Das System nutzt Parkspuren, die bislang zum Ein- und Ausparken freigehalten werden mussten. Diese können jetzt belegt werden, da die LKW nach ihrer Abfahrtszeit aufgereiht werden. Je nach Länge der LKW lassen sich auf diese Weise im Schnitt 150 Fahrzeuge unterbringen. Bislang reichte der Platz nur für etwa 70.

Sanierung des Fahrbahnbelags

Das in Hessen erstmals eingesetzte System hat rund 1,35 Mio. Euro gekostet. Für die Sanierung des Fahrbahnbelags und Umbauten an den Parkreihen fielen 3,7 Mio. Euro an. Wenn es sich an der Anlage Taunusblick bewährt, wird die Landesstraßenbauverwaltung Hessen Mobil prüfen, ob auch weitere Rastplätze damit ausgestattet werden können.
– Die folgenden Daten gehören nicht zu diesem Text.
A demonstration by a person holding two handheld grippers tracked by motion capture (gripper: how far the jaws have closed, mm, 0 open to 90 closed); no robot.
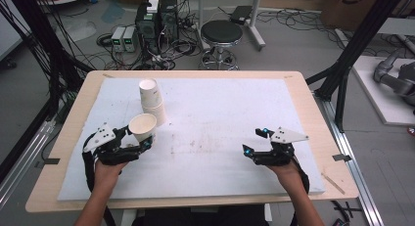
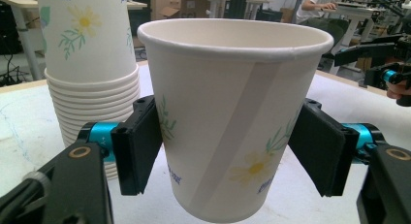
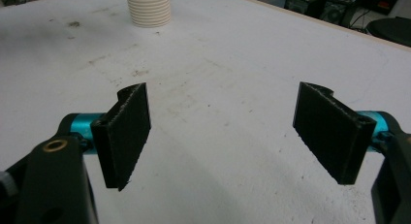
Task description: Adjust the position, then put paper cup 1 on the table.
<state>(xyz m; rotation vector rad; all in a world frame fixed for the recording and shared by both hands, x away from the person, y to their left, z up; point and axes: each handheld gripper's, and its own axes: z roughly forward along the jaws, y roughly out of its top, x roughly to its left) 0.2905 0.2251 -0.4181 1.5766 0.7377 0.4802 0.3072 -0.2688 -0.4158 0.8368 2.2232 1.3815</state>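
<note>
Paper cup sits clenched in left tongs; right tongs gape, holding nothing.

Robotics lab, data-collection bench. Wooden table topped w/ white foam board, framed by black aluminium-profile posts left and right. Far floor: PC towers, power units, tangled cables, a black stool. Far right: part of a grey robot arm (on its own white table). Desks and a seated person in the far background.
</note>
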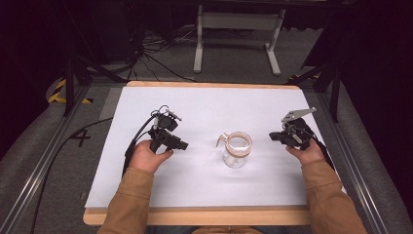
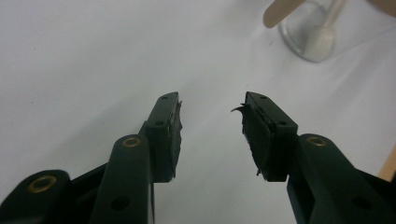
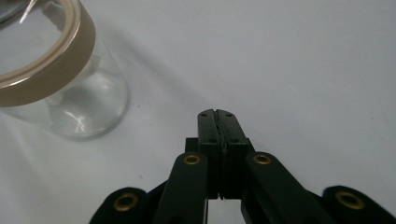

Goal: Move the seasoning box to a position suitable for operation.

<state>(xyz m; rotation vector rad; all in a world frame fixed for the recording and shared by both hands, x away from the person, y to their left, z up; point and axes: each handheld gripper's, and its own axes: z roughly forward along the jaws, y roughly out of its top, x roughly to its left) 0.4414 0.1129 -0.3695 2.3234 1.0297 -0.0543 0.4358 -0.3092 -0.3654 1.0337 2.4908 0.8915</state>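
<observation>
Clear glass jar (image 1: 236,151), upright, tan band around its open rim, pale wooden spoon handle (image 1: 221,141) leaning out over the rim toward the left, standing on the white table sheet (image 1: 204,107) near its front middle, contents unclear

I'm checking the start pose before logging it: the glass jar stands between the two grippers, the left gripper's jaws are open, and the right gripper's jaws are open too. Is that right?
Not quite. The right gripper is shut: the right gripper view shows its two jaws pressed together with nothing between them. The rest holds: the glass jar stands between the two grippers, and the left gripper has its jaws open.
</observation>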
Der Minister wies auf den Mangel an LKW-Plätzen an den deutschen Autobahnen hin.

Hessen bemüht sich, die Kapazitäten so schnell wie möglich auszuweiten, aber vor jeder Erweiterung muss zunächst einmal Baurecht geschaffen werden. Mit intelligenter Technik können wir schneller Abhilfe schaffen, so Tarek Al-Wazir.

Derzeit läuft der Ausbau der Rastanlagen Rimberg (A 5), Schäferborn (A 5) und Uttrichshausen/Ost (A 7). Der Ausbau von vier weiteren Rastanlagen befindet sich im Baurechtsverfahren.